TASK TO COMPLETE:
An exact restatement of the data below, with the pictures removed, is the required answer.
━━━━━━━━━━━━━━━━
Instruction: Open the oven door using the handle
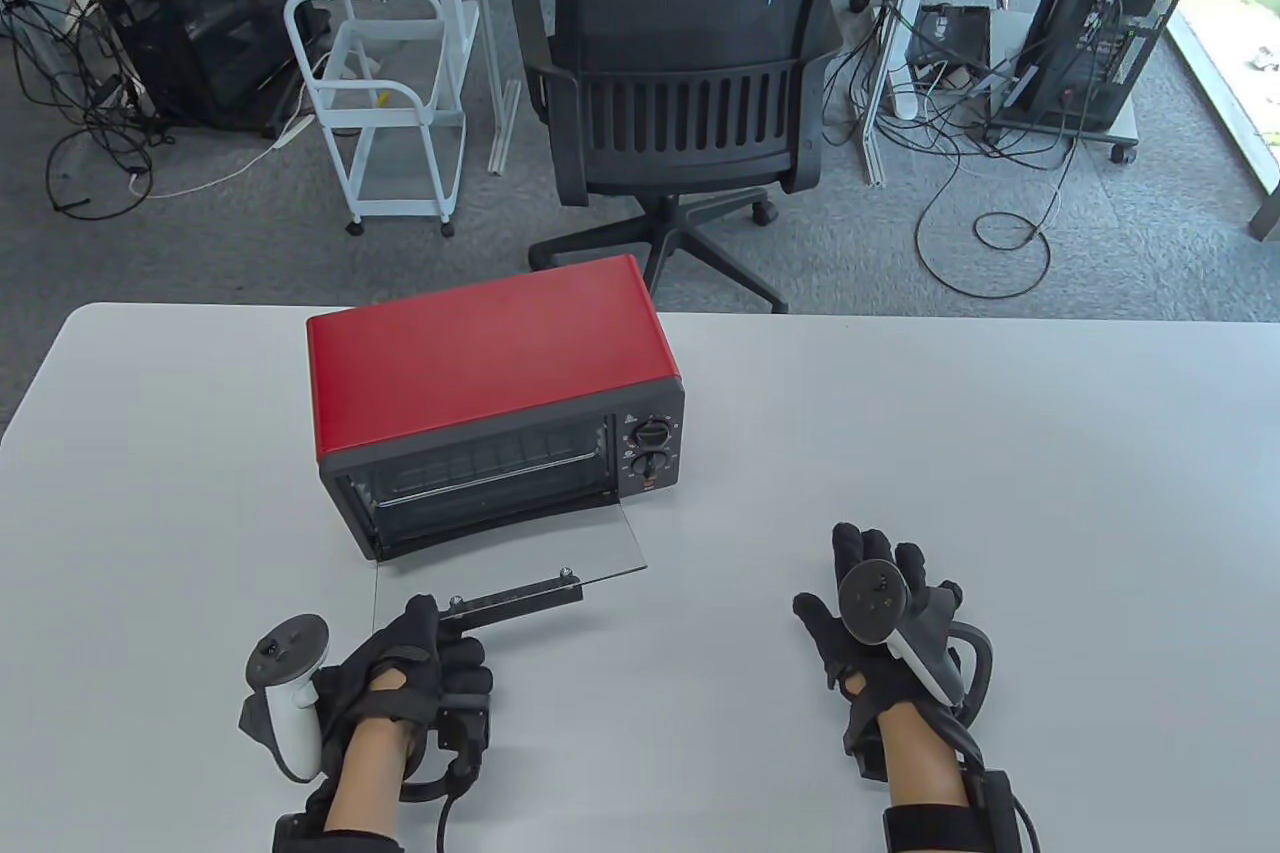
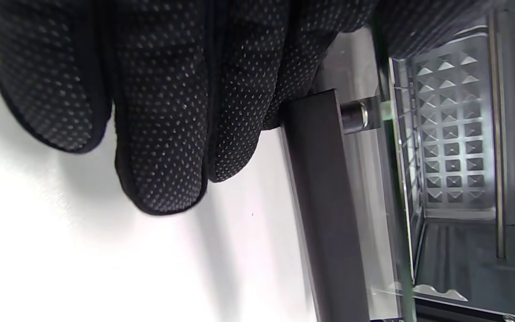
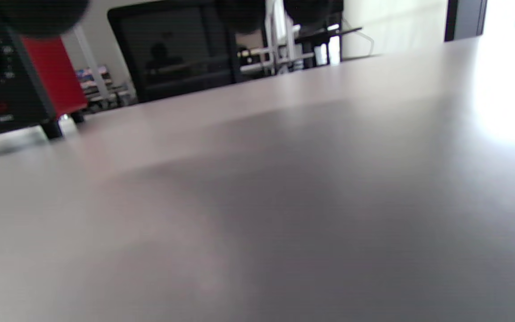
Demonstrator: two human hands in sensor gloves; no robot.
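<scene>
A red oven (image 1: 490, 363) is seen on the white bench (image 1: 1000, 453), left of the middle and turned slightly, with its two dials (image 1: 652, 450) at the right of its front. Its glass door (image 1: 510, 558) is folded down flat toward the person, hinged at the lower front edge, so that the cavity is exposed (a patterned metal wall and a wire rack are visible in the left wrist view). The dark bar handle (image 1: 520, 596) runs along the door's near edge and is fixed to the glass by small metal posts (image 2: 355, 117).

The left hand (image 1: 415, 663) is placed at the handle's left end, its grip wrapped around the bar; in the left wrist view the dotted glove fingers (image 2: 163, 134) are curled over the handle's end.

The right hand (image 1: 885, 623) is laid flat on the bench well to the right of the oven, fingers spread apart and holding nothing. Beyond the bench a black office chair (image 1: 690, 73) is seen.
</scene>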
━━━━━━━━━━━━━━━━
SOLUTION TO THE EXERCISE:
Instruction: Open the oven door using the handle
Demonstrator: two human hands in sensor gloves; no robot.
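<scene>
A red oven (image 1: 490, 363) is seen on the white bench (image 1: 1000, 453), left of the middle and turned slightly, with its two dials (image 1: 652, 450) at the right of its front. Its glass door (image 1: 510, 558) is folded down flat toward the person, hinged at the lower front edge, so that the cavity is exposed (a patterned metal wall and a wire rack are visible in the left wrist view). The dark bar handle (image 1: 520, 596) runs along the door's near edge and is fixed to the glass by small metal posts (image 2: 355, 117).

The left hand (image 1: 415, 663) is placed at the handle's left end, its grip wrapped around the bar; in the left wrist view the dotted glove fingers (image 2: 163, 134) are curled over the handle's end.

The right hand (image 1: 885, 623) is laid flat on the bench well to the right of the oven, fingers spread apart and holding nothing. Beyond the bench a black office chair (image 1: 690, 73) is seen.
</scene>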

There is no more to this output.